*Prompt*. Note the line containing "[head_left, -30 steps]"; from it through the last line below, give only those lines again, exactly, both ends included, skipping pictures.

*Data*.
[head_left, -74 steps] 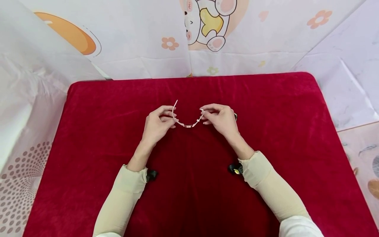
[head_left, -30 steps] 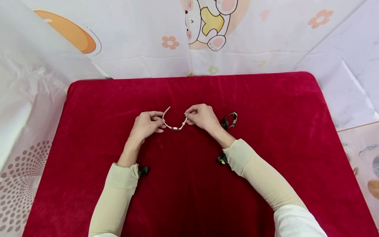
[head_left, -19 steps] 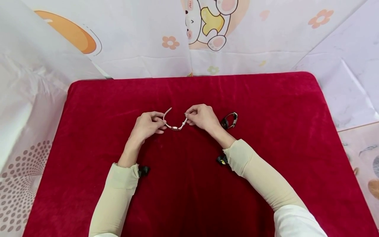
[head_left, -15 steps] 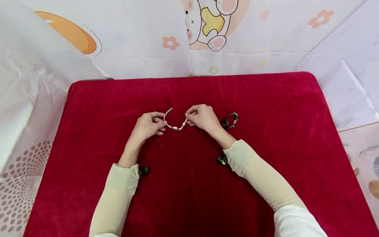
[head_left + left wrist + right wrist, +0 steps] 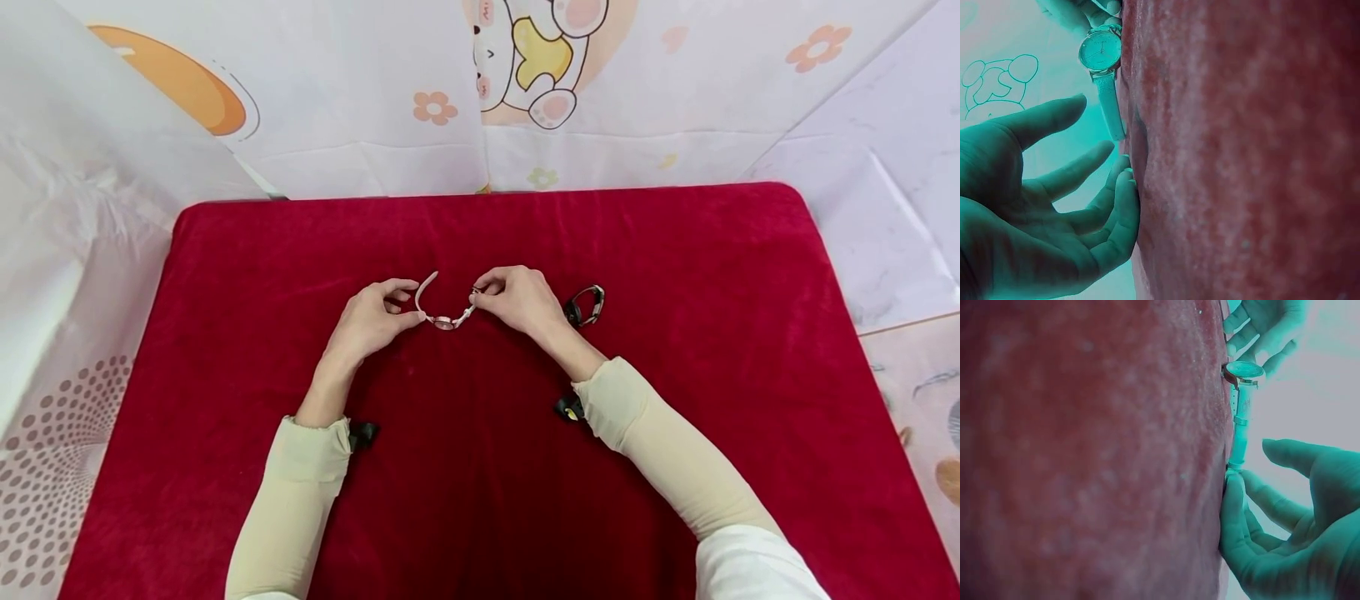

*Exercise response*.
[head_left, -30 steps] 
[head_left, -19 steps] 
[head_left, -15 steps] 
[head_left + left wrist + right wrist, +0 steps] 

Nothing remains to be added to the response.